There are coyotes and even black bears around here. The coyotes would gladly grab a little pup if they could. The bears might hurt one if they got startled. Overhead, hawks with nearly five-foot wingspans glide low enough to incite worry as well as thrill. When I first arrived, the puppy was 21 pounds. Google tells me that’s right around the cut-off weight for a raptor to grab a creature in its talons and carry it to its demise. What are the chances? Minuscule, but not worth taking. So I sit on the porch steps and stare into space as the puppy rolls on the grass. When I grow bored with porch steps, I sit on the grass as the puppy rolls on me. Hours pass. Days pass. Weeks pass. Soon, a month will have passed.

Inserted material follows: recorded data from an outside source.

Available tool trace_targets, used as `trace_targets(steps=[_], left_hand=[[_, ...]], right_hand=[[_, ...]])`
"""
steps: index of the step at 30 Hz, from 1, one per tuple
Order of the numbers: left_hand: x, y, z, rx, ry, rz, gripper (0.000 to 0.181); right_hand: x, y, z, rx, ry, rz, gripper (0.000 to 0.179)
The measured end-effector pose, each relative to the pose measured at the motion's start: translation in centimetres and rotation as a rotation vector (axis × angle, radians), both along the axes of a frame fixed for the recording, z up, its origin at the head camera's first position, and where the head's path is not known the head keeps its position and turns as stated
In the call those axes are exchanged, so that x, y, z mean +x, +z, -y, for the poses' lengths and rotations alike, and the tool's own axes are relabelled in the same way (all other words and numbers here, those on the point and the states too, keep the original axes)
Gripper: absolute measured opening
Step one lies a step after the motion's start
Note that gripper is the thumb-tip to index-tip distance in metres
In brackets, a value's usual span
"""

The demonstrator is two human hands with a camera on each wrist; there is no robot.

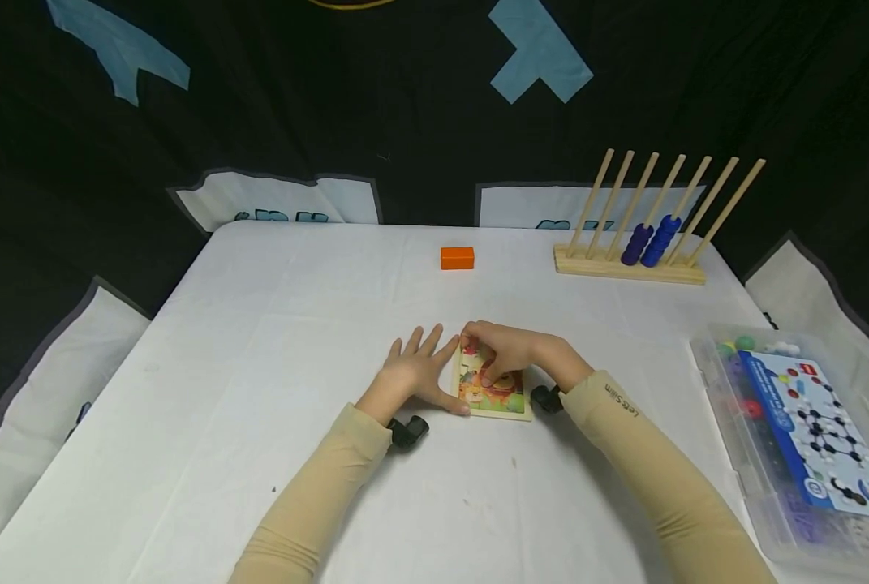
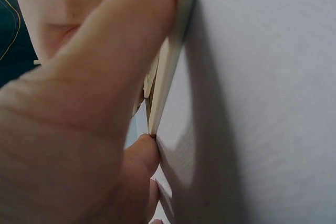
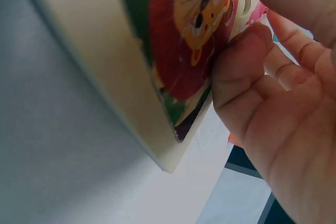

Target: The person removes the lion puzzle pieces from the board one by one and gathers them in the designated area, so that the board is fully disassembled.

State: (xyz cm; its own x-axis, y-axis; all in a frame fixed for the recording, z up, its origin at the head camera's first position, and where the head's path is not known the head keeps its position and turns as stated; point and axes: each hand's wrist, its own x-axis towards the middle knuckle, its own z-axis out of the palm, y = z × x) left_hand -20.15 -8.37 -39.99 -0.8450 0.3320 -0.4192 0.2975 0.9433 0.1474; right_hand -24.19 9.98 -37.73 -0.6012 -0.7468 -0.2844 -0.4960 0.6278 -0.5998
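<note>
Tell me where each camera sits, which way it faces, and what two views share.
Head: on the person's head, looking forward and down at the white table and picture board; left hand, right hand and both sleeves show.
Left wrist: on that wrist, looking past the left hand, large in view, along the board's edge.
Right wrist: on that wrist, looking at the board's animal picture; right thumb and fingers show.
Shared: head and right wrist both show that picture.

Smooth wooden board (image 3: 123, 77) (printed face (image 3: 176, 66)), 7 wooden pegs (image 1: 665, 191), clear plastic box (image 1: 733, 454)
</note>
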Motion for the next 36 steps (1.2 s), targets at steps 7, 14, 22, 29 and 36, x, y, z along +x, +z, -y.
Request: trace_targets(steps=[7,14,22,29,36], left_hand=[[0.2,0.5,0.0,0.000,0.004,0.005,0.119],[0.6,1.1,-0.1,-0.006,0.000,0.002,0.116],[0.8,1.6,-0.2,-0.015,-0.006,0.007,0.111],[0.8,1.6,-0.2,-0.011,-0.007,0.002,0.112],[0.8,1.6,-0.2,-0.011,-0.012,-0.008,0.112]], right_hand=[[0.3,-0.1,-0.1,0.015,-0.018,0.007,0.061],[0.4,-0.3,-0.4,-0.011,-0.007,-0.022,0.056],[0.6,-0.6,-0.8,-0.109,-0.024,-0.068,0.044],[0.8,-1.1,-1.0,-0.136,-0.083,-0.083,0.045],[0.8,-1.5,-1.1,-0.151,-0.117,-0.111,0.044]])
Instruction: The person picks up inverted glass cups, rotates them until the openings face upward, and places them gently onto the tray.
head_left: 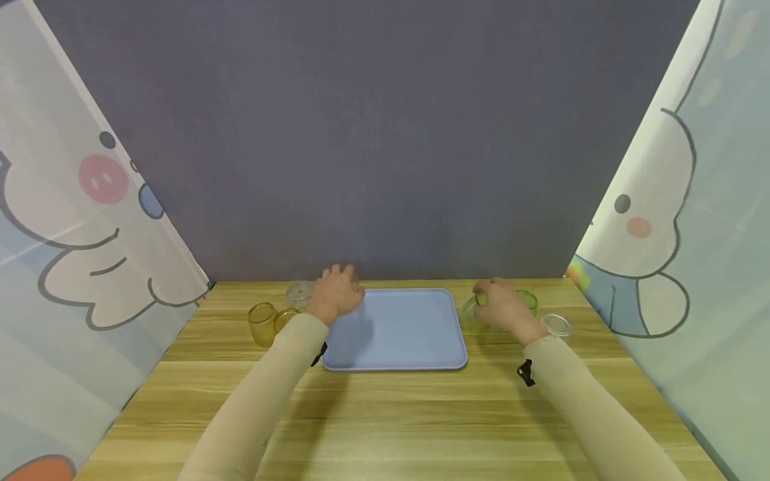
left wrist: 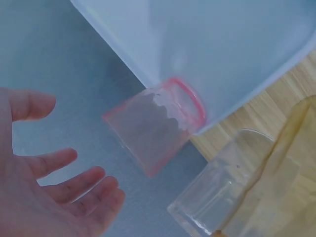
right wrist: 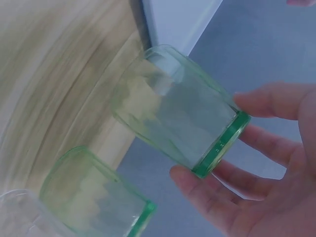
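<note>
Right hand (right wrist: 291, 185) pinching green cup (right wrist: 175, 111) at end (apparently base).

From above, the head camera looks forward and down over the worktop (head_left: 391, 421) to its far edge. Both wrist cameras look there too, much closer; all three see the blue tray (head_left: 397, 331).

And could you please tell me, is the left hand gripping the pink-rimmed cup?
No, the left wrist view shows a visible gap between the left hand and the pink-rimmed cup.
</note>
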`<action>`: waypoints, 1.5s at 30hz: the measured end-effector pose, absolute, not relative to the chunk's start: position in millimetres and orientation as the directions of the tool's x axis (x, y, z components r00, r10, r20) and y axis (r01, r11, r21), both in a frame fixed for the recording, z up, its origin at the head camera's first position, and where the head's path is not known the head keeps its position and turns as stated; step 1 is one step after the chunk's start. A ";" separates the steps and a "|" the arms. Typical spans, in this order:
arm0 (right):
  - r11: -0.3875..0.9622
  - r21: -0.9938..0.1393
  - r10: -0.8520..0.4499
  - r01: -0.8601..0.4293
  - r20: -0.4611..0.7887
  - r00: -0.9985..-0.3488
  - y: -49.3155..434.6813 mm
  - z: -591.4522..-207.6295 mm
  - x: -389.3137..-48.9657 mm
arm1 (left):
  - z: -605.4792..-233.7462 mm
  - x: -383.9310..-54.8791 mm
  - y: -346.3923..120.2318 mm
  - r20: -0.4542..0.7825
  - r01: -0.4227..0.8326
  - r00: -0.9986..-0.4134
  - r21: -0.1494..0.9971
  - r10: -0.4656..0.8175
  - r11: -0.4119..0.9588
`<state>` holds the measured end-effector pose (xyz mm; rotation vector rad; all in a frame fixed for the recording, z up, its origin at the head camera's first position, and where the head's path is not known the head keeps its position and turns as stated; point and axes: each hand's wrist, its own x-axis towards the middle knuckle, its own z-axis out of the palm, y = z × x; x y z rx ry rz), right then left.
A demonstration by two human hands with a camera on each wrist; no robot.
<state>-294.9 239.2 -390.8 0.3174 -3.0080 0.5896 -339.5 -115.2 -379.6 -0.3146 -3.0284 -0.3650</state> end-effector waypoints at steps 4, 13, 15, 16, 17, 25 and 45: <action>0.900 -0.355 -0.205 -0.252 0.165 -0.965 233.4 -389.7 -289.7 | -381.9 -334.7 -117.3 0.123 0.213 -0.975 0.280 0.186 0.936; 0.883 -0.377 -0.211 -0.280 0.213 -0.954 229.8 -382.1 -280.5 | -387.1 -324.5 -121.9 0.186 0.282 -0.956 0.350 0.229 0.893; 0.880 -0.383 -0.211 -0.281 0.214 -0.954 229.9 -381.4 -279.5 | -387.5 -322.0 -121.9 0.195 0.288 -0.954 0.362 0.230 0.887; 0.879 -0.386 -0.211 -0.281 0.214 -0.954 229.8 -381.1 -279.0 | -387.6 -320.8 -121.8 0.197 0.289 -0.953 0.370 0.230 0.883; 0.877 -0.389 -0.211 -0.283 0.217 -0.953 229.8 -381.2 -278.6 | -387.7 -319.9 -121.8 0.203 0.292 -0.952 0.374 0.230 0.880; 0.840 -0.457 -0.201 -0.294 0.242 -0.949 230.1 -384.2 -276.8 | -387.6 -310.6 -121.1 0.268 0.338 -0.931 0.373 0.248 0.864; 0.627 -0.703 -0.209 -0.335 0.262 -0.942 231.0 -395.0 -276.4 | -403.7 -291.3 -131.1 0.394 0.465 -0.872 0.482 0.291 0.742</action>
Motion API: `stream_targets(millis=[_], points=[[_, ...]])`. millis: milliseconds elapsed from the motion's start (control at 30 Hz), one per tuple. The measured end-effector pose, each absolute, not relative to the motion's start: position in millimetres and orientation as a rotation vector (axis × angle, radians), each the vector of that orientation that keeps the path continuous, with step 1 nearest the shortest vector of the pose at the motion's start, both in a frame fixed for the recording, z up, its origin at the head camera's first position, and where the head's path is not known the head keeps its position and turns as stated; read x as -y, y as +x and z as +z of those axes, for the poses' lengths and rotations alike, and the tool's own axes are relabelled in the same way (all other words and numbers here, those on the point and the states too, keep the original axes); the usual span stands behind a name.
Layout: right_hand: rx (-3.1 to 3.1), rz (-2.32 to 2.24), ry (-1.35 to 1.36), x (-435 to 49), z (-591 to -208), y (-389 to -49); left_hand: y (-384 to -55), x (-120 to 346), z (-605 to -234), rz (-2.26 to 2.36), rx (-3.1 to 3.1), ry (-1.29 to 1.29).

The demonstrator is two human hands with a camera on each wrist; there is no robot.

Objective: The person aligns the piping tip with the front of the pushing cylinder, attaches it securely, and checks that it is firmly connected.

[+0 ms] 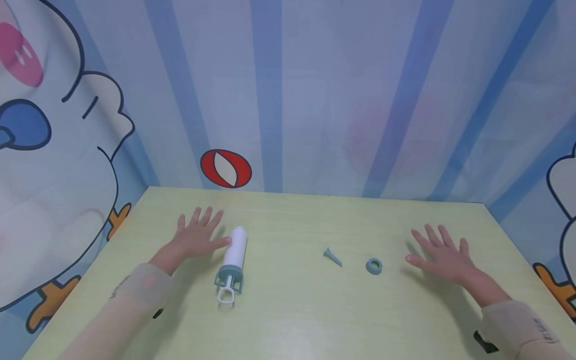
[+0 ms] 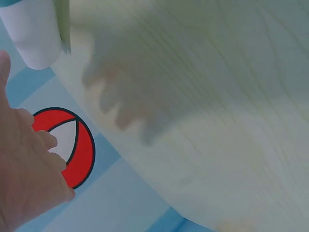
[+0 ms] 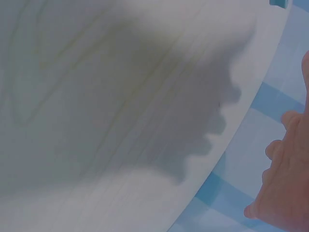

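Left hand (image 1: 198, 238) and right hand (image 1: 445, 259) are spread; a white-and-teal plastic syringe (image 1: 236, 252), round teal ring (image 1: 368, 266) and slender teal cone (image 1: 332, 257) are set apart between them, seemingly for access.

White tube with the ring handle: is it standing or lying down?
Lying down: in the head view, the white tube stretches lengthwise along the table.

Tube (image 1: 236, 250) — white; collar (image 1: 230, 271), cone (image 1: 333, 257) and ring (image 1: 373, 272) — grey-green; tabletop (image 1: 292, 310) pale yellow, grained; backdrop (image 1: 315, 100) striped in blues.
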State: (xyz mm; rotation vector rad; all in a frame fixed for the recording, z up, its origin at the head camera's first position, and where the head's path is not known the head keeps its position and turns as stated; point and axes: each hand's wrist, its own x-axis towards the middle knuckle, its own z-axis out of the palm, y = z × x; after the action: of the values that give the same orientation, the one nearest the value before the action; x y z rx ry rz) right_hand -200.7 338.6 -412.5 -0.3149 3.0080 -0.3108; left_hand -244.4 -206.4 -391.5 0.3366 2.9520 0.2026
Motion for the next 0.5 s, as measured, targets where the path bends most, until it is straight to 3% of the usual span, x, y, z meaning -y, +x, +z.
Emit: stream_targets(millis=[500], points=[[-3.022,-0.297,-0.408,-314,-415,-201,-253,177,-388,0.163,-2.944,0.470]])
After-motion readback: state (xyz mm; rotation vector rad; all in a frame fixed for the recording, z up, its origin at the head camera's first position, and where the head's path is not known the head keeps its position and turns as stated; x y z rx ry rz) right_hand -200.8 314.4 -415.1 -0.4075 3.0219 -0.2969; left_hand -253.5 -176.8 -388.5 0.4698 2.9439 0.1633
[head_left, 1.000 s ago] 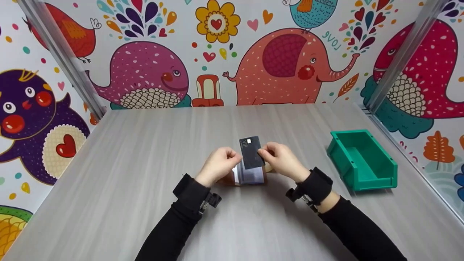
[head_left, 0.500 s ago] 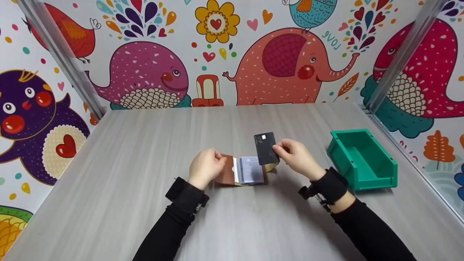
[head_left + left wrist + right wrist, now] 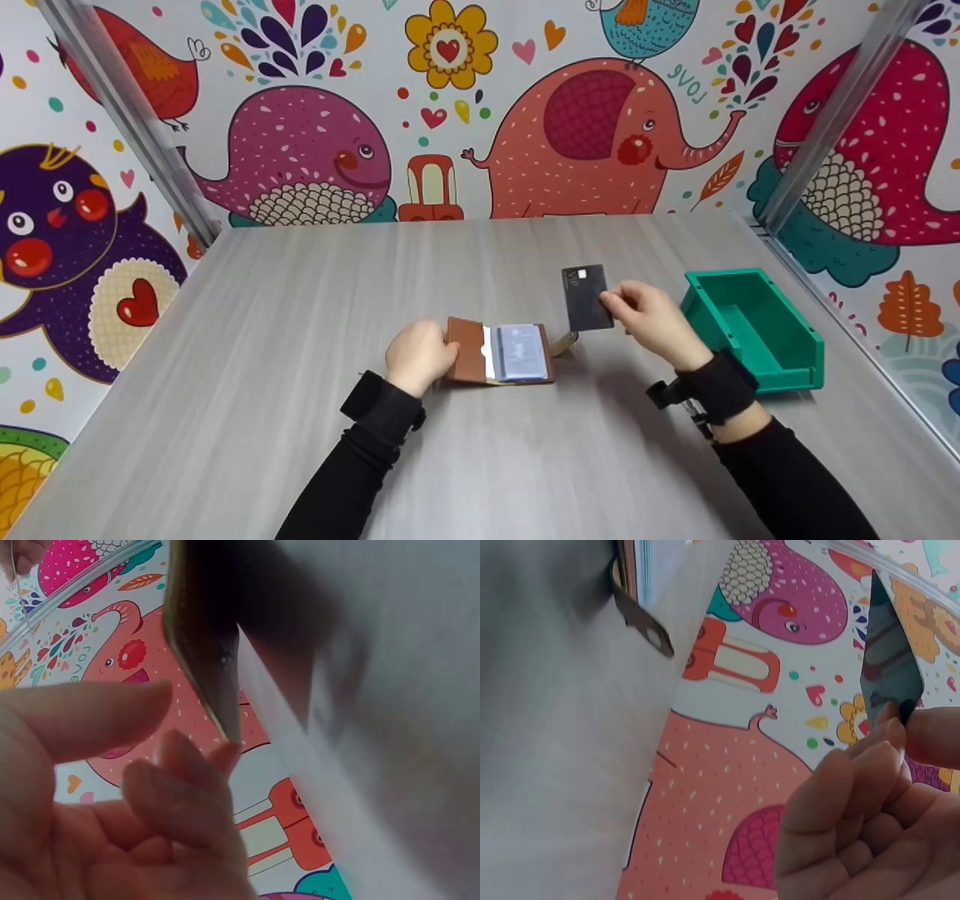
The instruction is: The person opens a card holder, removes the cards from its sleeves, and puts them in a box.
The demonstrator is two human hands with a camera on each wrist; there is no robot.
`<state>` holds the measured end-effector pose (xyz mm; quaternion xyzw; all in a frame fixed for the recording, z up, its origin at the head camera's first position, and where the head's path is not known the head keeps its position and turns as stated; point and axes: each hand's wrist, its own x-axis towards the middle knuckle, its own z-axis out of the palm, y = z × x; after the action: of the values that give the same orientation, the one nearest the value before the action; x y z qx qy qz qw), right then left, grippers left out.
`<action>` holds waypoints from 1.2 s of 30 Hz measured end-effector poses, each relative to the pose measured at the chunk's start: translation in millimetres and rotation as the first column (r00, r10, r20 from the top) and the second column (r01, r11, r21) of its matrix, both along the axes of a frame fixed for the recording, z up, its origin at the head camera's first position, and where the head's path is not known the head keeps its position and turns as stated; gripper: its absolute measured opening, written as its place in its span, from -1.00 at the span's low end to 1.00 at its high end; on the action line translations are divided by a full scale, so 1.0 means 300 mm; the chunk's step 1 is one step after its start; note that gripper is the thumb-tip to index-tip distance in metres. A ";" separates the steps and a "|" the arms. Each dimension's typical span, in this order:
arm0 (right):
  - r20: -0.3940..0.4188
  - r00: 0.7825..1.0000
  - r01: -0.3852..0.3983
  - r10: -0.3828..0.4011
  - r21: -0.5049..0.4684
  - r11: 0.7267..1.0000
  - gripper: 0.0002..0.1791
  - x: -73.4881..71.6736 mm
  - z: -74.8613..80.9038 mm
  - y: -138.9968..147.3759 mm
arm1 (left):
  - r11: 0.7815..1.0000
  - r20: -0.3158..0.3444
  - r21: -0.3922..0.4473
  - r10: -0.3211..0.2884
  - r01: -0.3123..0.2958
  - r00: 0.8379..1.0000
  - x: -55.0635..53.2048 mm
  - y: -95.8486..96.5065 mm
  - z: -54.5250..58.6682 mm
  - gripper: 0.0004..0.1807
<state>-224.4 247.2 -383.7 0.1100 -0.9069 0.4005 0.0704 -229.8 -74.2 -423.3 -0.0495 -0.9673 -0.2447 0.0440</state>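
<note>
Black card (image 3: 586,300) pinched by right hand (image 3: 654,319), between open wallet (image 3: 517,352) and green bin (image 3: 757,337) on right. Left hand (image 3: 418,356) at wallet's left edge; can't tell if gripping.

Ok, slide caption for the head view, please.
Right hand holding a black card, left hand at an open brown wallet, green bin at right.

The card (image 3: 589,304) is black, wallet (image 3: 466,361) brown, bin (image 3: 791,380) green, and tabletop (image 3: 315,300) streaked grey.

The head view looks forward and down over the table (image 3: 480,450); close wrist views face past left hand (image 3: 127,832) and right hand (image 3: 877,825) to the wall (image 3: 450,135), sharing its elephant (image 3: 585,165).
</note>
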 end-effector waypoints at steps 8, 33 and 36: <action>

This is no way to live. Except right now it’s the only way to live. What’s happening in the world is too vast and strange and horrifying to make sense of yet. The pandemic is a painting on a canvas so big you can’t step back far enough to even see what’s been rendered. One evening around twilight I took the puppy out for his fortieth bathroom break of the day. I walked about 10 yards into the pasture and turned my head toward the house. It was lit up from the inside, a tableau of Americana perfection against the rolling fields and streaks of indigo clouds that hung over the mountains. Through the living room window, the television was in direct view, the channel turned to CNN, where a three-way split screen between Anderson Cooper, Sanjay Gupta, and Anthony Fauci radiated through the glass like a laser beam. It encapsulated everything about the moment, at least this particular moment of this particular night. I thought that if I could take a picture it might help me make sense of the moment. I thought about how someday I’d look back at the photograph and say, “Boy, that was a scary time.” I thought about how someday when the puppy is a big grownup dog I might tell people about our earliest days together and how strange it all was.

I reached into my pocket for my phone, but before I knew it there was a My Pillow commercial on. As of this week, the puppy weighs 30 pounds. I’m not sure we’re going home anytime soon.